Бородач не ответил, но новая попытка забраться к нему в карман окончилась так же, как и предыдущая. Видя, что ревизоры и в самом деле вот-вот вызовут милицию, Забродов встал и подошел к ним.
— Разрешите, ребята, — сказал он, деликатно протискиваясь между ними. — Не волнуйтесь, все в порядке. Я его знаю.
— Он что, на самом деле спит или только прикидывается? — сердито спросил ревизор, разглядывая свои ушибленные пальцы.
— Спит, спит, — уверил его Илларион.
— А чего дерется? — совсем уже по-детски обиженно спросил ревизор.
— А не любит, когда у него по карманам шарят, — ответил Илларион и, наклонившись над спящим, негромко скомандовал:
— Караул, в ружье!
Бородач в поношенном пиджаке, линялых джинсах и старых коричневых туфлях встрепенулся, широко открыл глаза с розоватыми не то с перепоя, не то от недосыпания белками и вскочил так резко, что ревизоры шарахнулись во все стороны. Он проснулся не до конца, потому что, увидев камуфляжный костюм Забродова, слепо зашарил вокруг себя, пытаясь, по всей видимости, нащупать автомат.
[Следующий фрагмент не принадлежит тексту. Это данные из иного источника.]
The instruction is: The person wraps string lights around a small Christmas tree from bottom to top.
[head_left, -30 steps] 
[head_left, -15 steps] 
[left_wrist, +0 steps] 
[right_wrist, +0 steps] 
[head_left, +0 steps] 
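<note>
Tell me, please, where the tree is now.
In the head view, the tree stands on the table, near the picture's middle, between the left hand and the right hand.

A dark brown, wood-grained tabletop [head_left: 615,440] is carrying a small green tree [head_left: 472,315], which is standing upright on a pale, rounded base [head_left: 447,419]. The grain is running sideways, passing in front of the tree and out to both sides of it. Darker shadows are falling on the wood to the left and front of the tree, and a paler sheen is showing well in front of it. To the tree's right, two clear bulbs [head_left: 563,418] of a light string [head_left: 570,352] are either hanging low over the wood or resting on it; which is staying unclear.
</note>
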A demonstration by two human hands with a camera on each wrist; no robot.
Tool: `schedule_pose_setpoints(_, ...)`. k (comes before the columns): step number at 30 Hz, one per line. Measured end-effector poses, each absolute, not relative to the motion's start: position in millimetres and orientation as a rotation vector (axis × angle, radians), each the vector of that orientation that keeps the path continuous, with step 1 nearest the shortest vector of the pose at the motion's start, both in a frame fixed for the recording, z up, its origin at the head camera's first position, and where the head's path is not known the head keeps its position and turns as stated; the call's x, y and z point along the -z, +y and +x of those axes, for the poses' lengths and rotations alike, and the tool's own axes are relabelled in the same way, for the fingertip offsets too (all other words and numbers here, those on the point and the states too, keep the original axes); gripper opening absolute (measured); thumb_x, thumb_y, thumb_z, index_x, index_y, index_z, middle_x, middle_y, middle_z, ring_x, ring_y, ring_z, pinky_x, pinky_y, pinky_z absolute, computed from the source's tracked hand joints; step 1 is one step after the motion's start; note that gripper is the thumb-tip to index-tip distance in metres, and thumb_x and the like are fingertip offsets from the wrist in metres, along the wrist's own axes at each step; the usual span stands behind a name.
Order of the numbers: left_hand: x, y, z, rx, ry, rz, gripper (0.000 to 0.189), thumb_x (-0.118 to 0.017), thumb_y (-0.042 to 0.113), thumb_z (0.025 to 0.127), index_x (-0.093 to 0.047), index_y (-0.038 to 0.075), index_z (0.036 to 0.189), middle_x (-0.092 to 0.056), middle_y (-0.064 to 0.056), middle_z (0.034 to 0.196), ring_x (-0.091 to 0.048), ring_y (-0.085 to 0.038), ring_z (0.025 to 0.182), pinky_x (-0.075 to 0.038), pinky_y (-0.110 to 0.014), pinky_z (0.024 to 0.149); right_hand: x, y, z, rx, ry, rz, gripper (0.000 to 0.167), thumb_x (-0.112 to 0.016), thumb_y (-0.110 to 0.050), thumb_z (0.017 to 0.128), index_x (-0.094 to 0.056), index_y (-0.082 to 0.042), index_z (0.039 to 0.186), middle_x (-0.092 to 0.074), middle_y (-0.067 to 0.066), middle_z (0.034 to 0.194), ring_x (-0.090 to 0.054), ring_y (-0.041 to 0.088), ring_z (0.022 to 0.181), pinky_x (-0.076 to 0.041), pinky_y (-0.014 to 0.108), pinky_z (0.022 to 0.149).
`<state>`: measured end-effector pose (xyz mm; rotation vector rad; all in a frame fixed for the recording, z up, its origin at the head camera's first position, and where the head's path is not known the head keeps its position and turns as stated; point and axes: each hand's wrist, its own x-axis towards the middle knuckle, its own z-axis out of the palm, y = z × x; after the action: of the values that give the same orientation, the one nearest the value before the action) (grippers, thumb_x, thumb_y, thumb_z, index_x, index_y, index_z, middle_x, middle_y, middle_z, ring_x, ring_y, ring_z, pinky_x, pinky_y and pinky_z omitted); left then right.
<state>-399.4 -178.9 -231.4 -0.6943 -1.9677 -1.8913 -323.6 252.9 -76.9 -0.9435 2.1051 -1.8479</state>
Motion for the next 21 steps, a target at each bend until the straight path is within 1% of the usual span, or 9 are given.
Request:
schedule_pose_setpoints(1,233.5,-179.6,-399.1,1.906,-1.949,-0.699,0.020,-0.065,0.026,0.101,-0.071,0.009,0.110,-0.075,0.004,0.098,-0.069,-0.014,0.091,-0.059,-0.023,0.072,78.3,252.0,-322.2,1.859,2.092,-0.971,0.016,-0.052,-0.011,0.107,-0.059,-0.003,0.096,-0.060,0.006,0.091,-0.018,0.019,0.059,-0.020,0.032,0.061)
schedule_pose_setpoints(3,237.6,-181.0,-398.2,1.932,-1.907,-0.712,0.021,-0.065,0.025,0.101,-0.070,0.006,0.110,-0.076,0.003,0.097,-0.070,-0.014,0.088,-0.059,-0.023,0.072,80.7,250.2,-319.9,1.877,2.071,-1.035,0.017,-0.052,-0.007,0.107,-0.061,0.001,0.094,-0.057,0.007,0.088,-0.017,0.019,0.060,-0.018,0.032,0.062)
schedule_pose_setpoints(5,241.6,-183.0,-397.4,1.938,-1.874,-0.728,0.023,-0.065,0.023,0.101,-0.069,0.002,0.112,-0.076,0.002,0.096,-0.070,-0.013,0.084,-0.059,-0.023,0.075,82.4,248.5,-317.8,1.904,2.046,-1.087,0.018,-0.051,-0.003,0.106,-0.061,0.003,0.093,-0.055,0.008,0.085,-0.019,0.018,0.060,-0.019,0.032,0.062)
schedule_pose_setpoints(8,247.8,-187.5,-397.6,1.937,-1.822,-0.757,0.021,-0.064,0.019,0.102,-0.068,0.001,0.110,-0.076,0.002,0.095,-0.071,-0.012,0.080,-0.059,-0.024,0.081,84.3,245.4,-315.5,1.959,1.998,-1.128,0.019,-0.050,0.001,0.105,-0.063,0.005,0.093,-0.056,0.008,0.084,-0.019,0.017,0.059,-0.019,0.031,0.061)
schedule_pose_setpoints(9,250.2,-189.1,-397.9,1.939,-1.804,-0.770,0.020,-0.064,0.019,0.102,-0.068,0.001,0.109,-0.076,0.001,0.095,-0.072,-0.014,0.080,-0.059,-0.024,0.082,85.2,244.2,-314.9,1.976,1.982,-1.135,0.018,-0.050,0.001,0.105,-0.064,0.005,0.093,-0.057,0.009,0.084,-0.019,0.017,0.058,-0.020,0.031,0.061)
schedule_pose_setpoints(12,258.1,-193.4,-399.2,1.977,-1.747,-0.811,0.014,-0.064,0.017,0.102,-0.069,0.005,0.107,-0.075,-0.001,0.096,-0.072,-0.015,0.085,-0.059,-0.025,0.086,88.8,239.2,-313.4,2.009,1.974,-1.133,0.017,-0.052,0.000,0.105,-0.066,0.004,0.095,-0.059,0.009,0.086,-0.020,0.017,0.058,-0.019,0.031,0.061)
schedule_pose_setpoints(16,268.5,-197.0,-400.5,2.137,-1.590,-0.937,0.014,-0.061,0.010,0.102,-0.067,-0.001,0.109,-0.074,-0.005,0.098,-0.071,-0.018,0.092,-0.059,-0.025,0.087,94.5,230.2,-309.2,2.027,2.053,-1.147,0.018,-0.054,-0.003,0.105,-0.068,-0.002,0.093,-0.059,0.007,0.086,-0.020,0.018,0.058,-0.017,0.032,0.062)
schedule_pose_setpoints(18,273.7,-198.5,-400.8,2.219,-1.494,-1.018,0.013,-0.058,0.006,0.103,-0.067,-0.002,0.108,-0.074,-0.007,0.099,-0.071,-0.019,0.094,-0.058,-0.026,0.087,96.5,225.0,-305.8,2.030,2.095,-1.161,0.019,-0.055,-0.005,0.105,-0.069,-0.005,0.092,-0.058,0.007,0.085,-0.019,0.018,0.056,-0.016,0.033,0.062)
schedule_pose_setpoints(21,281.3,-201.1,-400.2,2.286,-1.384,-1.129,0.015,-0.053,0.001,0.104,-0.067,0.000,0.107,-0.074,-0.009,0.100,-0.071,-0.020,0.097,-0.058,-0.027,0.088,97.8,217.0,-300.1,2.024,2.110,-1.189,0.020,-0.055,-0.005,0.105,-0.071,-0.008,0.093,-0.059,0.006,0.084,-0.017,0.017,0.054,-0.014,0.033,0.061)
— Ловко! — прокомментировал мужчина в очках — тот самый, который завидовал крепкому сну бородача, а старуха с кошелкой перекрестилась, испуганно отодвинувшись подальше от своего странного соседа.
— Вольно, — скомандовал Забродов. — Предъяви билетик, сержант. Да не мне, а вот ему.
Бородач не глядя сунул ревизору билет и протер глаза, очевидно, пытаясь сообразить, приснился ему Забродов или нет.
Ревизоры, недовольно переговариваясь и оглядываясь через плечо, покинули вагон.
— Ну, очухался? — спросил Забродов. — Где же это ты так набрался, сержант?
— Да кой черт набрался, — растерянно ответил бородач. — Три ночи не спал… Погоди, капитан, дай разобраться: это ты или не ты?
— Это тень отца Гамлета, — сказал Забродов. — Пошли, у меня там, кажется, было свободное местечко…
На Ленинградском вокзале они взяли такси и вскоре уже поднимались на пятый этаж старого, выстроенного в неопределенном и довольно причудливом стиле дома на Малой Грузинской. Игорь Тарасов, которого Илларион по старой памяти называл сержантом, все еще время от времени обалдело вертел головой и чесал затылок: меньше всего он ожидал встретить человека, о котором рассказывал легенды своим друзьям и сослуживцам, в пригородной электричке по дороге от больной тетки, собравшейся помирать, но в конце концов передумавшей и решившей на время отложить свою затею.
Илларион шел впереди, борясь с таким же желанием запустить пятерню под свое вылинявшее армейское кепи и как следует почесать затылок. Сегодняшнее происшествие было очередным доказательством старой истины: прогонять воспоминания бесполезно, они все равно просочатся наружу — например, приняв для разнообразия облик растерянного и невыспавшегося бородача тридцати пяти лет от роду. «Ну и черт с ними, с воспоминаниями, — подумал Илларион. — Что же делать, если мне есть, что вспомнить? Да и стыдиться мне, вроде бы, нечего.»